= Directions =
Starting at the first line of the data below, repeat each line word for word up to and including the line with "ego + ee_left".

Saved data entries
----
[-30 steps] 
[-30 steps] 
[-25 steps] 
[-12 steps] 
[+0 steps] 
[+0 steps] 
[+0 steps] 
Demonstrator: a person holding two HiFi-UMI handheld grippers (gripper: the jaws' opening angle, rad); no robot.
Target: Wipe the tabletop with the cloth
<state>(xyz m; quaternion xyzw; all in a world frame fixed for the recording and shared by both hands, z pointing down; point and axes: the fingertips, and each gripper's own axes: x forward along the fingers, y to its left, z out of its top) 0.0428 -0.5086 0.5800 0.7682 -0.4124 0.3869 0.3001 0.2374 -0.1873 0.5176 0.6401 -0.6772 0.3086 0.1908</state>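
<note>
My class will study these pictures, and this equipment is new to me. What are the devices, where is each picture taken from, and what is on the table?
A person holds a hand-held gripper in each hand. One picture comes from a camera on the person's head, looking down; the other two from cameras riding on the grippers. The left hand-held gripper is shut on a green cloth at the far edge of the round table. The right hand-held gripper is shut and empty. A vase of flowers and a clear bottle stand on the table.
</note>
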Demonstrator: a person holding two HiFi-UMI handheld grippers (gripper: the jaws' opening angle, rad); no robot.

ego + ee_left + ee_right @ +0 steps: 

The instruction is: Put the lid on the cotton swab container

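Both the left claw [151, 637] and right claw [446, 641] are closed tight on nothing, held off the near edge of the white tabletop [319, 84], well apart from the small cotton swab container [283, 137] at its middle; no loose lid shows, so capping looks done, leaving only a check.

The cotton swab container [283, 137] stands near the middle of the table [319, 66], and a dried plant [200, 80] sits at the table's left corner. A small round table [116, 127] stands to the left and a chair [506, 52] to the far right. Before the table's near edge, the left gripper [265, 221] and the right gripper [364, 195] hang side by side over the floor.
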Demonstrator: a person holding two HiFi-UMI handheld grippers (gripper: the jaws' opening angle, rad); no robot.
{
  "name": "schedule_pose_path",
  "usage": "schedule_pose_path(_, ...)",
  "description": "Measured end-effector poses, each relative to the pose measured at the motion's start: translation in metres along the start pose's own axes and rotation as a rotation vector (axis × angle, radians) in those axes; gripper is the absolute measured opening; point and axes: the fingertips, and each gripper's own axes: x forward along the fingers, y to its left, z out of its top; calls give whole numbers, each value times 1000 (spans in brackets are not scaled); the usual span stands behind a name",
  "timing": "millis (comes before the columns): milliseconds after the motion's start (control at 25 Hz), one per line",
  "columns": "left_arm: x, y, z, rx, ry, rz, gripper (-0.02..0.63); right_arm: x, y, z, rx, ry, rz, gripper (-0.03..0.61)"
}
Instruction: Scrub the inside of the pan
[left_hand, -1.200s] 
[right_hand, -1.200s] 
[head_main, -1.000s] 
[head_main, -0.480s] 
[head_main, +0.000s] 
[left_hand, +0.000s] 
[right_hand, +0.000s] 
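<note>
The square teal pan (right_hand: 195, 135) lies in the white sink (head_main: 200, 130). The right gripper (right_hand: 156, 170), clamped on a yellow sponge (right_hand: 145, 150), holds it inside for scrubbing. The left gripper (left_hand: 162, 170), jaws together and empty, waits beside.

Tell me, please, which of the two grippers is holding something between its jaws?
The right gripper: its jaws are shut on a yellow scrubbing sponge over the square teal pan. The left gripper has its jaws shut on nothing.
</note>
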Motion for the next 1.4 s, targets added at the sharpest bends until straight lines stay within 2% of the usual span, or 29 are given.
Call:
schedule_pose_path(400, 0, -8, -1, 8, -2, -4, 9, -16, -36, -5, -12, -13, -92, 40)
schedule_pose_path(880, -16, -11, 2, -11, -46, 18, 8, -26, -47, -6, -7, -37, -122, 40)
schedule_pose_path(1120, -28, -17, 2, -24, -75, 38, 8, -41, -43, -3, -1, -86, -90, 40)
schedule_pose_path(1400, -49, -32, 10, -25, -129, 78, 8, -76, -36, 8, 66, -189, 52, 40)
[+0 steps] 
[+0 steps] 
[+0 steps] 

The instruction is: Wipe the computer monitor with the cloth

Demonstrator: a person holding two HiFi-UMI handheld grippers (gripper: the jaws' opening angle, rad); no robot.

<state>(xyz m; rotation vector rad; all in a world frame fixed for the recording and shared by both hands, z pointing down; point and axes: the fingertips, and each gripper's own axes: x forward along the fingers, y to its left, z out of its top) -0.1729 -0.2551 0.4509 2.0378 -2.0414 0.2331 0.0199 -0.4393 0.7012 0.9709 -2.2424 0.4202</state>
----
= Task result =
[-30 steps] 
[-30 steps] 
[-25 steps] 
[-12 steps] 
[+0 steps] 
[+0 steps] 
[+0 steps] 
Demonstrator: a person holding two HiFi-UMI handheld grippers (gripper: the jaws' opening angle, rad); no robot.
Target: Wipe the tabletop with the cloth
<state>(xyz m; quaternion xyzw; all in a world frame fixed for the recording and shared by both hands, z pointing down; point and axes: the fingertips, and each gripper's own axes: x forward along the fingers, y to its left, z out of its top) 0.0428 -0.5086 0.5800 0.7682 -0.4124 0.3869 0.3001 0.2374 -0.1873 0.5176 0.6401 -0.6772 0.3086 0.1908</state>
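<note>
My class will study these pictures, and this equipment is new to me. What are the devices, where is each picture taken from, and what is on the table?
A person holds a hand-held gripper in each hand. One picture comes from a camera on the person's head, looking down; the other two from cameras riding on the grippers. The left hand-held gripper is shut on a green cloth at the far edge of the round table. The right hand-held gripper is shut and empty. A vase of flowers and a clear bottle stand on the table.
</note>
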Demonstrator: a person holding two HiFi-UMI handheld grippers (gripper: the jaws' opening angle, rad); no robot.

ego + ee_left + ee_right @ +0 steps: 

The required output has been given in full.